In the year or so since I began to track the phenology of some of my local trees, I have also been more careful, patient, and observant.  Lately I have mulled over how different this year feels from last year, and the reasons for it.  Last year I was often confused, often waiting for things that did not occur, and simply ignorant of basic facts—an amazing thing, considering how much information is just a few clicks away. 


Red maple in bloom last year.  


 Sugar maple April 28 & May 3 of last year.

 Once the leaves have expanded, samaras seem to disappear.
Only the occasional fallen twig or aborted samara shows they're still up there somewhere.

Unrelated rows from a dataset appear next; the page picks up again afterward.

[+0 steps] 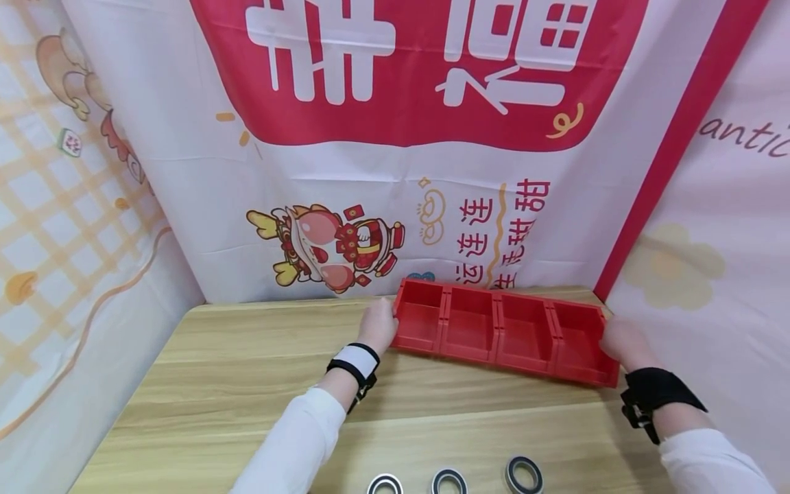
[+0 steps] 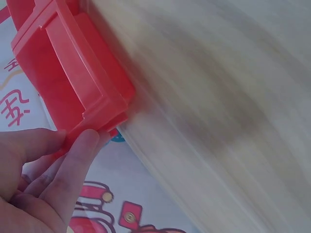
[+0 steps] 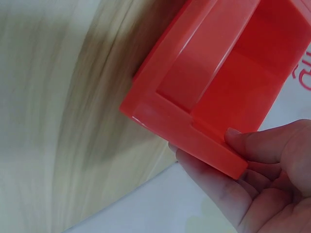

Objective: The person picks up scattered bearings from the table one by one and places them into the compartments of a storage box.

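Note:
A row of joined red plastic bins [image 1: 470,355] is at the back right of the table, its open compartments facing up. My left hand [image 1: 378,326] grips its left end. In the left wrist view the thumb and fingers [image 2: 77,160] pinch the red end wall [image 2: 104,104]. At the opposite end my right hand [image 1: 625,343] holds on. The right wrist view has the thumb [image 3: 262,143] inside the last bin [image 3: 194,141] and the fingers outside, pinching its side wall. The compartments visible from the head hold nothing.
Three ring-shaped bearings lie near the front edge: a left one [image 1: 385,484], a middle one [image 1: 449,482] and a right one [image 1: 524,475]. A printed cloth [image 1: 333,165] hangs behind the wooden table [image 1: 247,384], with more cloth on both sides.

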The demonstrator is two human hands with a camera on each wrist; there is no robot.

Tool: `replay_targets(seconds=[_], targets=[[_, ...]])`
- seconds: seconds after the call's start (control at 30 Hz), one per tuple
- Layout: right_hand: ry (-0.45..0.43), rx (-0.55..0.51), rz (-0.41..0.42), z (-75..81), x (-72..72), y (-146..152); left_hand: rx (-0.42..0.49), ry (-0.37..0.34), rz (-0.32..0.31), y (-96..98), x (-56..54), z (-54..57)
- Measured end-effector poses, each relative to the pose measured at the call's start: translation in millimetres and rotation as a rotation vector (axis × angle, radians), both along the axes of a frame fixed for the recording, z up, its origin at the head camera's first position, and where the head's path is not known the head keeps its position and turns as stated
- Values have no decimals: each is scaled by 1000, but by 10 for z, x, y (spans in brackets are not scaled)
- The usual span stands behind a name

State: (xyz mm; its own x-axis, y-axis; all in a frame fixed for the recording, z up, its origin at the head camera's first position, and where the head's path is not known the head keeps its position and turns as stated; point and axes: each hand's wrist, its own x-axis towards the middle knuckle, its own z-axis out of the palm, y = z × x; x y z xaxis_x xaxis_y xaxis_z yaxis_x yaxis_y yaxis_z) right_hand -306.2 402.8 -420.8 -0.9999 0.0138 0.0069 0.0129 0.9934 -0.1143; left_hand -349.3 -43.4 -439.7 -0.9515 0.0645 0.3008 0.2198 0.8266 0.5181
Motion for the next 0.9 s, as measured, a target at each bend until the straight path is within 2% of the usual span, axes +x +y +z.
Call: replay_targets(seconds=[0.13, 0.3, 0.43, 0.6, 0.9], targets=[[48, 10, 37, -88, -107, -35, 23, -43, -7, -146, 61, 30], [66, 3, 38, -104, -187, -180, 16, -33, -22, -339, 102, 23], [51, 4, 15, -16, -146, -423, 7, -2, -47, -520, 142, -22], [39, -31, 8, -11, -175, -641, 9, 29, -50, -739, 245, -48], [-7, -107, -5, -10, -248, -1052, 54, 7, -17, -1172, 445, -61]])
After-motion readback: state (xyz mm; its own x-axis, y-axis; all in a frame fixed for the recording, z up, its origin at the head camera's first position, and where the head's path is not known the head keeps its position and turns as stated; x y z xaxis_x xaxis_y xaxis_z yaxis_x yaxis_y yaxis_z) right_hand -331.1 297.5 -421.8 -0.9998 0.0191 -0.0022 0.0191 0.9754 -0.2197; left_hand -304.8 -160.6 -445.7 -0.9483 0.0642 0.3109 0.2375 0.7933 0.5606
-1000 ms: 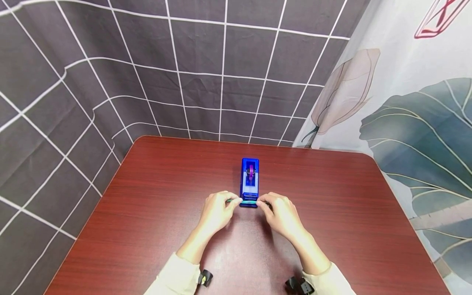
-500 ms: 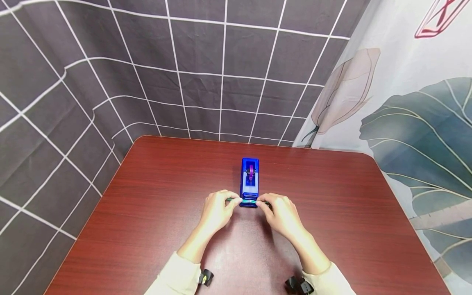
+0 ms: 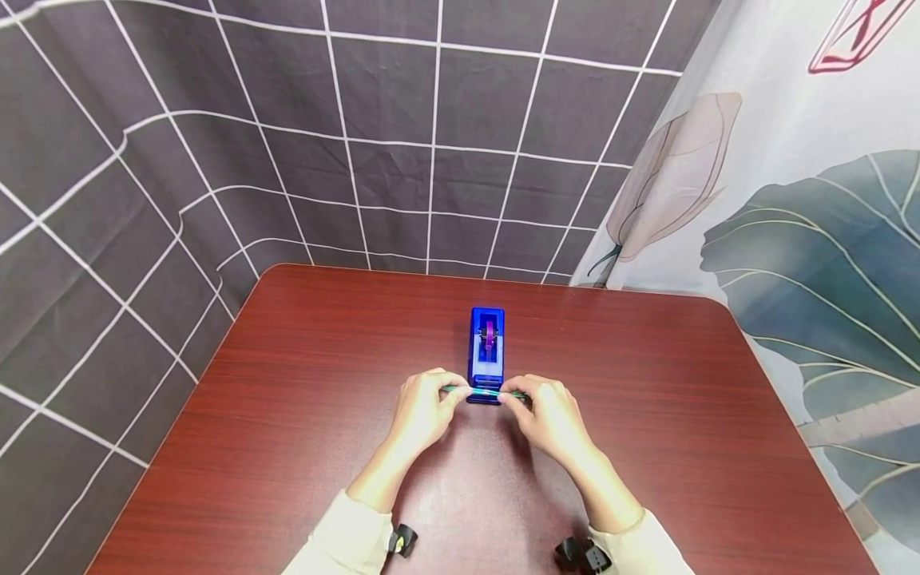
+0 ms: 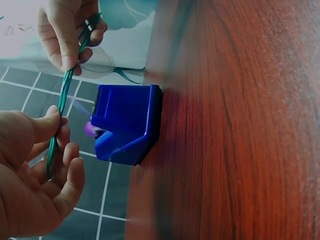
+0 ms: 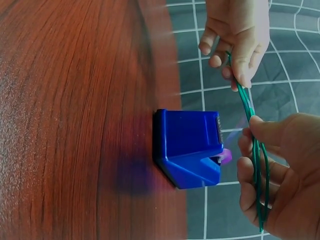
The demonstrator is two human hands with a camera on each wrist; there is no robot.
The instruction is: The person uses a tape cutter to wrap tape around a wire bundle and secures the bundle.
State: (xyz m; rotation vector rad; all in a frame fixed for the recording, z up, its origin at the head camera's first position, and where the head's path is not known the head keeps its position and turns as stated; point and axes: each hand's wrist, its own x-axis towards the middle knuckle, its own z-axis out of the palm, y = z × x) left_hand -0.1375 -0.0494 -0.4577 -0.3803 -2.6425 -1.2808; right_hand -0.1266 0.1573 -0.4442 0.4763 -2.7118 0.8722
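Observation:
A thin bundle of green wires [image 4: 64, 95] is stretched between both hands, close over the front end of a blue tape dispenser [image 3: 487, 355]. My left hand [image 3: 424, 411] pinches one end between thumb and fingers. At the other end my right hand [image 3: 552, 419] pinches the bundle, and loose loops of it trail along the palm in the right wrist view. A faint clear strip of tape [image 5: 235, 131] runs from the dispenser's toothed edge to the wires between the hands. Inside the dispenser sits a purple tape roll [image 3: 489, 339].
The dispenser stands on a reddish-brown wooden table [image 3: 323, 343]. Behind it hangs a dark grey curtain [image 3: 388, 104] with white grid lines, and a white leaf-patterned curtain [image 3: 776, 160] is on the right. Black wrist cameras sit at both cuffs.
Both hands stay almost in place, still pinching the wires. A small pale patch shows on the bundle between the fingertips, which was less visible a second ago. The dispenser has not moved.

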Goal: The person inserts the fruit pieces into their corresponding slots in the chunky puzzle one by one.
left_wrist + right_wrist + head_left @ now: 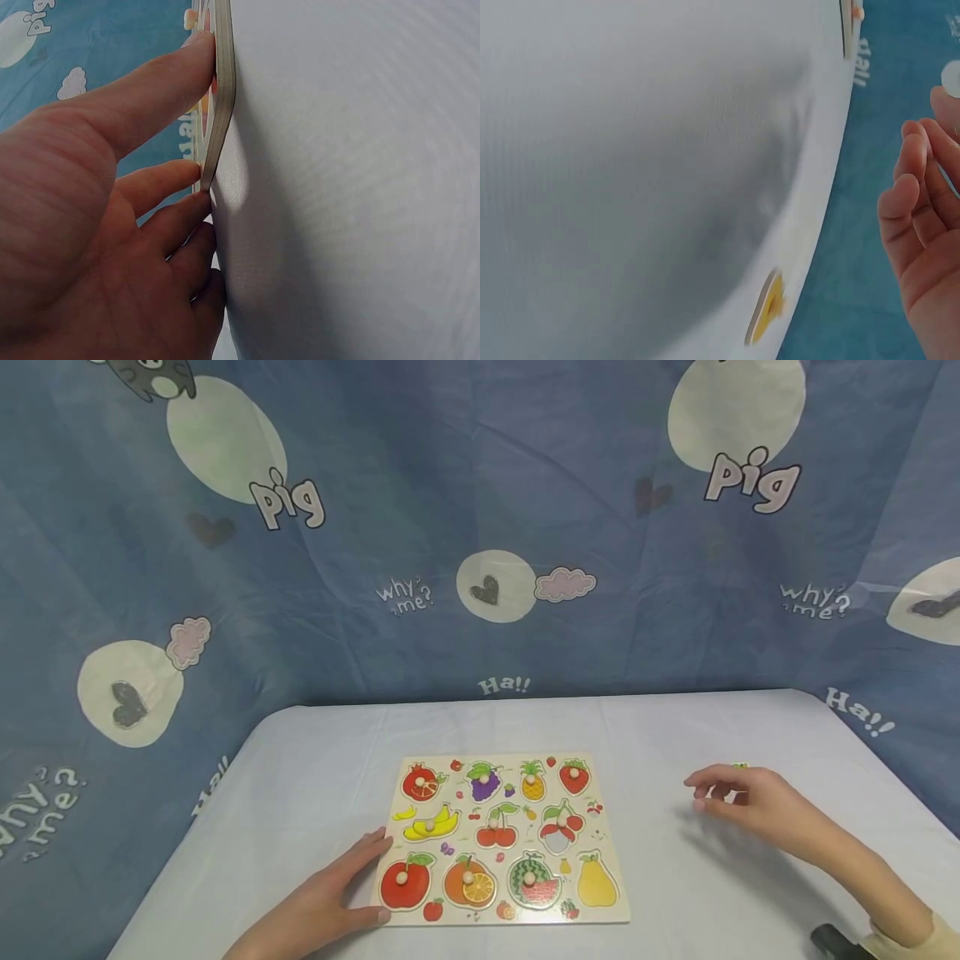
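A wooden fruit puzzle board (517, 842) lies flat on the white table, with knobbed pieces such as an apple (406, 887), an orange (459, 882) and a watermelon (534, 893). The pear picture (597, 883) at its lower right shows no knob. My left hand (330, 893) touches the board's left edge, thumb near the lower corner and fingertips farther up. To the right, my right hand (772, 810) hovers above the table with loosely bent fingers and nothing visible in them. A yellow knobbed piece (766, 309) lies on the table below it, mostly hidden in the head view.
A white cloth covers the table (645, 735). Behind it hangs a blue patterned curtain (420, 510), which also runs down both sides. A dark object (836, 941) sits by the right wrist at the sleeve (911, 943).
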`<state>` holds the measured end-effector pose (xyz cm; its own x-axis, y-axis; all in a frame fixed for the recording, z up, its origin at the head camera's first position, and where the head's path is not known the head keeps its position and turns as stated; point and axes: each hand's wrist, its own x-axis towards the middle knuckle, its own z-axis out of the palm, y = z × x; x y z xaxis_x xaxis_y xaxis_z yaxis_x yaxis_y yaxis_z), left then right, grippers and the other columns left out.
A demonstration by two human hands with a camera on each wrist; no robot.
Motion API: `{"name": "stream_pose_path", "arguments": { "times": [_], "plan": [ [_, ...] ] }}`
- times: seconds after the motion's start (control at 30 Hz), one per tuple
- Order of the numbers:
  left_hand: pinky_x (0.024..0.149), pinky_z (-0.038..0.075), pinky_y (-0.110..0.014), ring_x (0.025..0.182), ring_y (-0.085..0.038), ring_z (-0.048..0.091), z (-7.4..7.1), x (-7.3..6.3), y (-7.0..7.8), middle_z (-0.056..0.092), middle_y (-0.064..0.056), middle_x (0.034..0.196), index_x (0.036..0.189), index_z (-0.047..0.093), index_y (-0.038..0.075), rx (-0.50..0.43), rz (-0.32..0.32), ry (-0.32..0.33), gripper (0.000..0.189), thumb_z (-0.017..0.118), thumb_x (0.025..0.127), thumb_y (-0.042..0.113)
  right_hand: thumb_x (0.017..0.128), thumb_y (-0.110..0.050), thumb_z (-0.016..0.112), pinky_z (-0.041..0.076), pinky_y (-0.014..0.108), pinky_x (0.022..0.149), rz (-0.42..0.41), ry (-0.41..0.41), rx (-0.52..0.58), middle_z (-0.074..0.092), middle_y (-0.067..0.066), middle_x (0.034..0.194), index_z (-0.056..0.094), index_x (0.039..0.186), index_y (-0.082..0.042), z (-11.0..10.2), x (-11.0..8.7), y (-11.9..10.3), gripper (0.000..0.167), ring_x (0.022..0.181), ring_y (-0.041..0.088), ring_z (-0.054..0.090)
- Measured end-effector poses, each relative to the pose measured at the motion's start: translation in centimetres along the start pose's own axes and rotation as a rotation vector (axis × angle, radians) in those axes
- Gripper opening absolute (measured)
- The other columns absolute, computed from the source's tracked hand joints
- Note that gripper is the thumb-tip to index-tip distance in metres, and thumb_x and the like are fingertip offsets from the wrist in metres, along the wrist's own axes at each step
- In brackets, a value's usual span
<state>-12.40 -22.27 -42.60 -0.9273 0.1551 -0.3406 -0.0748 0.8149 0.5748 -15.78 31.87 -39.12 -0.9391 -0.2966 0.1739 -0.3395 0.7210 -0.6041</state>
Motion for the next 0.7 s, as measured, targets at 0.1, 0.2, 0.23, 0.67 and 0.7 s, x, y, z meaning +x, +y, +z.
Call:
{"name": "stream_pose_path", "arguments": {
  "times": [0.1, 0.2, 0.23, 0.67, 0.7],
  "plan": [
    [0.1, 0.042, -0.059, 0.136, -0.03, 0.038, 0.0, 0.0, 0.0, 0.036, -0.004, 0.156, 0.149, 0.044, 0.025, 0.004, 0.012, 0.005, 0.095, 0.087, 0.067, 0.045, 0.089, -0.022, 0.075, 0.05, 0.023, 0.063, 0.009, 0.011, -0.013, 0.069, -0.006, 0.095, 0.073, 0.108, -0.014, -0.6, -0.1, 0.5, 0.021, 0.078, 0.005, 0.058],
    [0.101, 0.042, -0.06, 0.136, -0.031, 0.038, 0.0, 0.0, 0.0, 0.037, -0.004, 0.156, 0.149, 0.045, 0.024, 0.008, 0.022, 0.011, 0.095, 0.087, 0.067, 0.045, 0.088, -0.021, 0.075, 0.05, 0.023, 0.065, 0.007, 0.032, -0.031, 0.068, -0.009, 0.093, 0.073, 0.108, -0.014, -1.2, -0.2, 1.2, 0.021, 0.078, 0.005, 0.057],
    [0.101, 0.042, -0.059, 0.136, -0.031, 0.039, 0.0, 0.0, 0.0, 0.037, -0.005, 0.156, 0.149, 0.045, 0.024, 0.009, 0.025, 0.012, 0.095, 0.087, 0.067, 0.045, 0.088, -0.021, 0.075, 0.05, 0.022, 0.065, 0.007, 0.038, -0.039, 0.068, -0.009, 0.093, 0.073, 0.108, -0.014, -1.4, -0.3, 1.4, 0.02, 0.078, 0.005, 0.057],
    [0.101, 0.041, -0.06, 0.137, -0.03, 0.037, 0.0, 0.0, 0.0, 0.036, -0.004, 0.156, 0.149, 0.043, 0.025, -0.013, 0.008, -0.002, 0.096, 0.087, 0.067, 0.044, 0.088, -0.015, 0.075, 0.047, 0.022, 0.059, 0.003, 0.084, -0.078, 0.069, -0.007, 0.089, 0.073, 0.106, -0.009, -2.8, -0.4, 4.7, 0.018, 0.076, 0.001, 0.058],
    [0.101, 0.041, -0.06, 0.137, -0.03, 0.037, 0.0, 0.0, 0.0, 0.036, -0.004, 0.156, 0.149, 0.044, 0.025, -0.011, 0.012, -0.001, 0.095, 0.087, 0.067, 0.044, 0.088, -0.015, 0.075, 0.048, 0.022, 0.058, 0.012, 0.082, -0.077, 0.069, -0.006, 0.089, 0.073, 0.106, -0.008, -2.9, -0.4, 4.9, 0.019, 0.076, 0.001, 0.058]
  ]
}}
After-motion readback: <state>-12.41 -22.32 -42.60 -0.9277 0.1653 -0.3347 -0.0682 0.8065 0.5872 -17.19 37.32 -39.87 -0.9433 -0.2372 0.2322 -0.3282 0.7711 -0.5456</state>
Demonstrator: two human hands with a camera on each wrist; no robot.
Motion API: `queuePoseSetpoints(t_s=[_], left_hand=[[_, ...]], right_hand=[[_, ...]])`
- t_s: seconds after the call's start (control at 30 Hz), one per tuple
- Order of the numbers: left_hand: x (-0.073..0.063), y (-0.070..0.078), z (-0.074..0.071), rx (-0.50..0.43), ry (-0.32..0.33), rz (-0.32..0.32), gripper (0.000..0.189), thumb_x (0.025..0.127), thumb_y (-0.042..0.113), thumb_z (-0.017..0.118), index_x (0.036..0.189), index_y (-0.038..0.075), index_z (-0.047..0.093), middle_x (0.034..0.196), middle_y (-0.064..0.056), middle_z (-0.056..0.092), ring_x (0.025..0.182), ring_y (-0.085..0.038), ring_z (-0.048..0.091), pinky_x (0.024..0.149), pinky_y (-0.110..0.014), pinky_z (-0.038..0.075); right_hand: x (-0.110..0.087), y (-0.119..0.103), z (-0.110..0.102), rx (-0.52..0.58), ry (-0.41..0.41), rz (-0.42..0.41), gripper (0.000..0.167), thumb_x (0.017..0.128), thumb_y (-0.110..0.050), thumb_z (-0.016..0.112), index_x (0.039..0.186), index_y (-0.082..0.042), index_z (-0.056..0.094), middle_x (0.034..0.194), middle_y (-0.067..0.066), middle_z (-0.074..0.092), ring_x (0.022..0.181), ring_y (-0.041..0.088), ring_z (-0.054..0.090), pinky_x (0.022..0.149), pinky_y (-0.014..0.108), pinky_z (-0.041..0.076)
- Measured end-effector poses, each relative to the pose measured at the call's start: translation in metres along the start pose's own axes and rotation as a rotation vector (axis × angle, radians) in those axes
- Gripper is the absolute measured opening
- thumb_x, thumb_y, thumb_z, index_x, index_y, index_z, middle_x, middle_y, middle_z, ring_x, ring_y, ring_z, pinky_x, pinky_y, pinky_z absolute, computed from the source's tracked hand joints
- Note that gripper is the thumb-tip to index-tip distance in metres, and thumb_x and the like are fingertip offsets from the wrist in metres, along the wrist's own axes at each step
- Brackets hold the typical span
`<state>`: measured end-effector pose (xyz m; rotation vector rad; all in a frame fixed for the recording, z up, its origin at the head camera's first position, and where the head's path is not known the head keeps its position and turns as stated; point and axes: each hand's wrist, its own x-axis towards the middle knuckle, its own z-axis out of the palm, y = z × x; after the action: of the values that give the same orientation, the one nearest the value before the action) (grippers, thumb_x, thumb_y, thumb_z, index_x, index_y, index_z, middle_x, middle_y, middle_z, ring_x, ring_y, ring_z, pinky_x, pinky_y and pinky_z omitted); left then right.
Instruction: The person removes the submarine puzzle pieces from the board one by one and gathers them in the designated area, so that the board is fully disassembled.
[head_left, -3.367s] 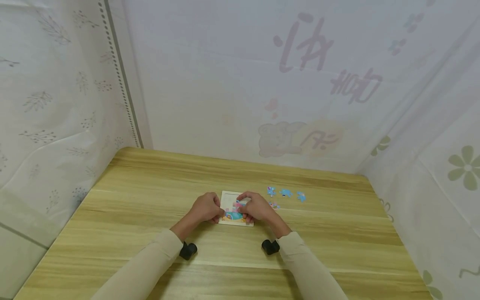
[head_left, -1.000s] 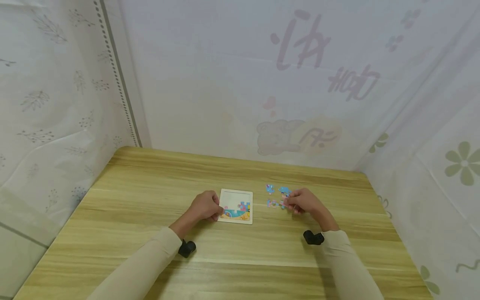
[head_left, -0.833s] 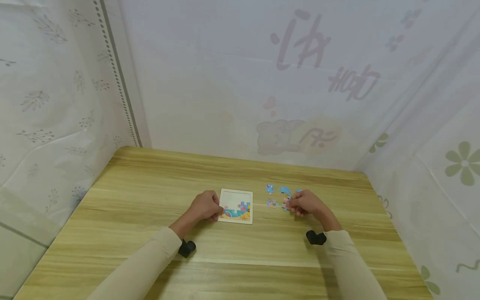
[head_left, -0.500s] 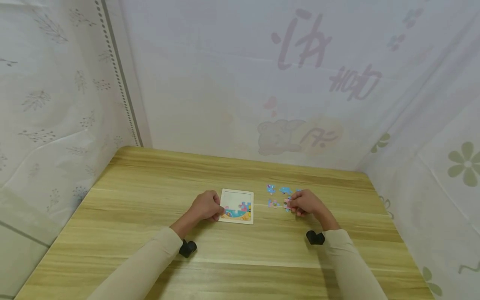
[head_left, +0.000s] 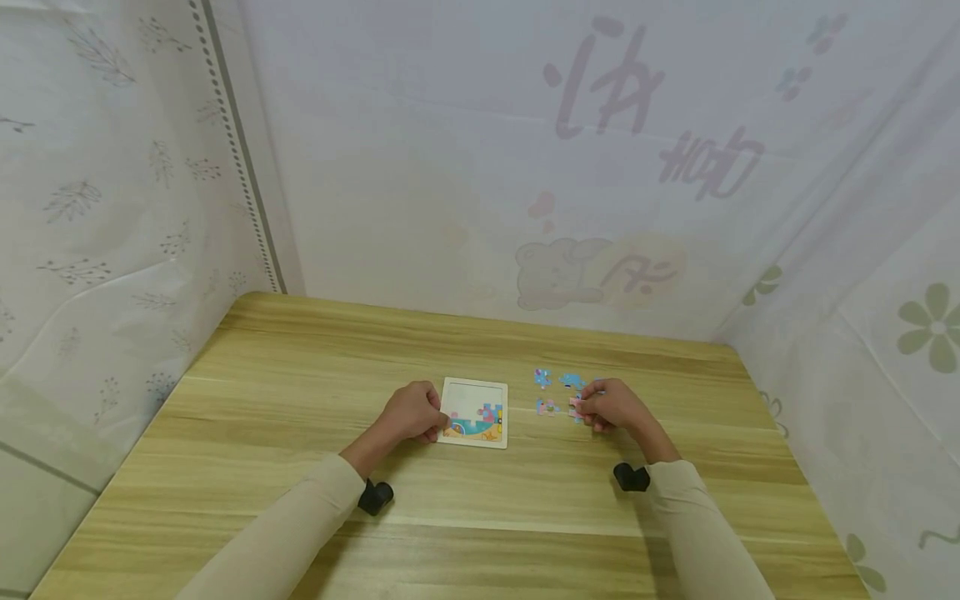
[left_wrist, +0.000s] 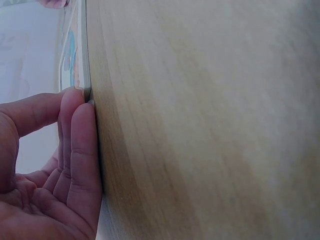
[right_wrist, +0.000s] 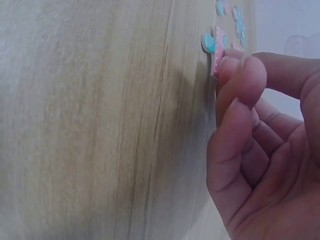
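Note:
My left hand (head_left: 411, 412) pinches the lower left corner of a small square puzzle tray (head_left: 480, 445), its thumb on the rim and fingers against the side, as the left wrist view shows. Joined pieces with a teal, orange and pink picture fill the bottom and right of the tray; the upper left shows bare board. To the right, my right hand (head_left: 613, 405) pinches a pink and teal puzzle piece (right_wrist: 219, 47) between thumb and fingers, at the tabletop. The fingers cover part of that piece.
Several loose puzzle pieces lie right of the tray: a blue one (head_left: 542, 378), another blue one (head_left: 572, 380) and a pink one (head_left: 545, 407). A bit of blue shows behind the right hand. Patterned cloth walls (head_left: 450, 167) surround the wooden table (head_left: 337, 350).
My right hand has left the tray and moved right to the loose pieces, where it now pinches one. It has barely moved over the last half second. My left hand stays at the tray corner.

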<state>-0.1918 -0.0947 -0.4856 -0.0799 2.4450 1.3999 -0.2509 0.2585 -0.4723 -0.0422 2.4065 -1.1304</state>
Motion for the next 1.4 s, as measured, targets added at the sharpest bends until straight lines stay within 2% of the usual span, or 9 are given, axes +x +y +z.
queuePoseSetpoints(t_s=[0.73,0.87,1.07,1.4], left_hand=[[0.001,-0.001,0.0,-0.002,0.002,-0.002,0.018,0.077,0.002,0.071,0.08,0.002,0.054,0.059,-0.009,0.063,0.049,-0.017,0.064,0.049,-0.027,0.056],[0.001,-0.001,0.0,-0.004,-0.003,-0.002,0.018,0.077,0.003,0.072,0.08,0.002,0.054,0.059,-0.01,0.063,0.049,-0.018,0.064,0.049,-0.027,0.056],[0.001,-0.001,0.0,-0.001,0.001,-0.009,0.018,0.077,0.002,0.072,0.08,0.003,0.054,0.059,-0.01,0.063,0.049,-0.018,0.064,0.048,-0.028,0.056],[0.002,-0.002,0.0,0.006,0.004,-0.007,0.017,0.077,0.003,0.072,0.08,0.003,0.054,0.058,-0.009,0.063,0.048,-0.017,0.064,0.048,-0.027,0.056]], right_hand=[[0.0,0.001,0.002,-0.017,0.025,-0.011,0.028,0.092,-0.014,0.065,0.115,0.001,0.059,0.067,0.007,0.065,0.046,0.011,0.053,0.046,0.024,0.048],[0.002,-0.007,0.004,-0.026,0.025,-0.053,0.028,0.093,-0.016,0.063,0.116,0.0,0.06,0.068,0.009,0.066,0.046,0.011,0.052,0.047,0.025,0.049],[0.002,-0.03,0.015,-0.018,-0.002,-0.101,0.032,0.093,-0.02,0.062,0.12,-0.003,0.06,0.074,0.015,0.067,0.047,0.014,0.054,0.049,0.032,0.052],[0.006,-0.051,0.045,0.024,-0.083,-0.187,0.037,0.093,-0.015,0.063,0.125,0.003,0.058,0.074,0.021,0.067,0.042,0.012,0.051,0.044,0.025,0.046]])
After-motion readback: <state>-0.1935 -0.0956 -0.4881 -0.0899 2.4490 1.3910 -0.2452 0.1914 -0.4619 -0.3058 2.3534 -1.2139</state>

Last year I watched the red maples flower, leaf out, set fruit, and scatter its offspring in a neat sequence that you could almost set your calendar by.  Looking at sugar maples a bit later, I watched them flower and leaf out, then wondered why I didn’t see samaras.  Perhaps these were male trees.  When samaras began to appear on the ground a few at a time, I considered that the sugar maple, which is a northern tree, might be too near its ecological limits to reproduce efficiently. 


Same sugar maple branch a year later.
Samaras ripening on July 23.


This year I have learned to find samaras buried among the leaves if branches are low enough and you look for the right angle to show them up.  And this year there are a lot of samaras up there.  I also learned that sugar maple, unlike red maple, has male and female flowers on the same tree.



Last year I didn’t discover silver maple until the spring was well underway, and did not know when it flowered.  Now I know that it is among the first trees to do so; I watched it flower this year, along with quaking aspen, which also wasn’t on my radar screen last year.


Silver maple began to bloom on April 6th.
I discovered ash-leaved maple, already with well-grown samaras, on May 23rd.


This year I am watching two maple species I didn’t even know about last year: the weedy native Ash-leaved Maple, and the alien Sycamore Maple.  It was well along in the growing season before I discovered them, and next year I will be able to put them in their place when I see them flower.  I also have more individuals of each species to keep an informal eye on.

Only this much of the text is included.